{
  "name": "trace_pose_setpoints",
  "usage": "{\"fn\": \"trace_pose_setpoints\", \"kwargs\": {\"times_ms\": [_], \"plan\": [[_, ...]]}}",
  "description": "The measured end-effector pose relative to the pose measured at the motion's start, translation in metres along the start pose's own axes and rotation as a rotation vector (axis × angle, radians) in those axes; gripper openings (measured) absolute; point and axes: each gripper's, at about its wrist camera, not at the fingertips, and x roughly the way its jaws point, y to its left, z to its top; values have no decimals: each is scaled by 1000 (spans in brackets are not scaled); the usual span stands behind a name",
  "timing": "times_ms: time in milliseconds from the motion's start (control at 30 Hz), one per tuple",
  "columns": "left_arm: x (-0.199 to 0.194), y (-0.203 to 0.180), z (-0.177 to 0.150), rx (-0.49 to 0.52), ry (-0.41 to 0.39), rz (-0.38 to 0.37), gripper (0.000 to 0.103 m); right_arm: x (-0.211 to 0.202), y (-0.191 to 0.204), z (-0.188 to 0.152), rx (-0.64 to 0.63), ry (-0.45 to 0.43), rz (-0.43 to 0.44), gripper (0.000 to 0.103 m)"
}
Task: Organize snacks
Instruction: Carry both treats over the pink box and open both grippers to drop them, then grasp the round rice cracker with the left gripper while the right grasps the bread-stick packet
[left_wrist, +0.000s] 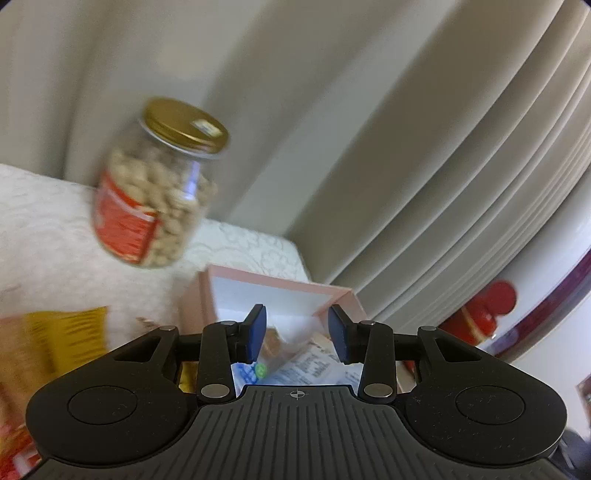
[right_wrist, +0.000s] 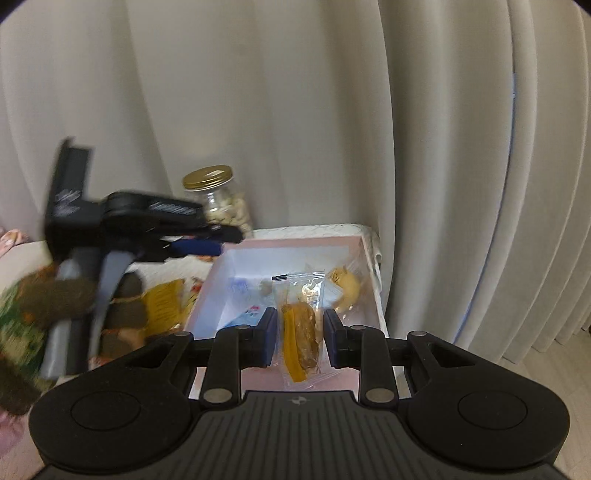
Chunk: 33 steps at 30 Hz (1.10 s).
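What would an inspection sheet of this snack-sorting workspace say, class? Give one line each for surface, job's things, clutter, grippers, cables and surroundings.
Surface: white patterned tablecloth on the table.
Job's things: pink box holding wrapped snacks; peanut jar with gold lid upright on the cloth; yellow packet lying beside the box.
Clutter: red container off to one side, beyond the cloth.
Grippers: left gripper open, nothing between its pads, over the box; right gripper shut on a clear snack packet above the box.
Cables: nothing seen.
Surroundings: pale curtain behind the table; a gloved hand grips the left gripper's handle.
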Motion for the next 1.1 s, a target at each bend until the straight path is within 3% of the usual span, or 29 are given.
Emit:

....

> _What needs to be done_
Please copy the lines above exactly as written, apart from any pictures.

> _Task answer_
{
  "name": "trace_pose_setpoints",
  "usage": "{\"fn\": \"trace_pose_setpoints\", \"kwargs\": {\"times_ms\": [_], \"plan\": [[_, ...]]}}",
  "description": "The measured end-effector pose relative to the pose measured at the motion's start, translation in metres along the start pose's own axes and rotation as a rotation vector (axis × angle, radians) in those axes; gripper openings (measured) absolute; point and axes: each gripper's, at about its wrist camera, not at the fingertips, and x roughly the way its jaws point, y to its left, z to its top; values have no decimals: each is scaled by 1000 (spans in brackets are not scaled); the usual span stands behind a name",
  "timing": "times_ms: time in milliseconds from the motion's start (control at 30 Hz), one per tuple",
  "columns": "left_arm: x (-0.199 to 0.194), y (-0.203 to 0.180), z (-0.177 to 0.150), rx (-0.49 to 0.52), ry (-0.41 to 0.39), rz (-0.38 to 0.37), gripper (0.000 to 0.103 m); right_arm: x (-0.211 to 0.202), y (-0.191 to 0.204), z (-0.188 to 0.152), rx (-0.64 to 0.63), ry (-0.45 to 0.43), rz (-0.43 to 0.44), gripper (0.000 to 0.103 m)"
}
Task: Organize snacks
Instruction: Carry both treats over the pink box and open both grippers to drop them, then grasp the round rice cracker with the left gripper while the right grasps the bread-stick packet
[left_wrist, +0.000s] 
[right_wrist, +0.000s] 
Chunk: 33 steps at 30 Hz (1.10 s).
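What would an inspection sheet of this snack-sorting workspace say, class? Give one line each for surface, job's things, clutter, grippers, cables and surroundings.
Surface: white patterned tablecloth on the table.
Job's things: pink box holding wrapped snacks; peanut jar with gold lid upright on the cloth; yellow packet lying beside the box.
Clutter: red container off to one side, beyond the cloth.
Grippers: left gripper open, nothing between its pads, over the box; right gripper shut on a clear snack packet above the box.
Cables: nothing seen.
Surroundings: pale curtain behind the table; a gloved hand grips the left gripper's handle.
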Motion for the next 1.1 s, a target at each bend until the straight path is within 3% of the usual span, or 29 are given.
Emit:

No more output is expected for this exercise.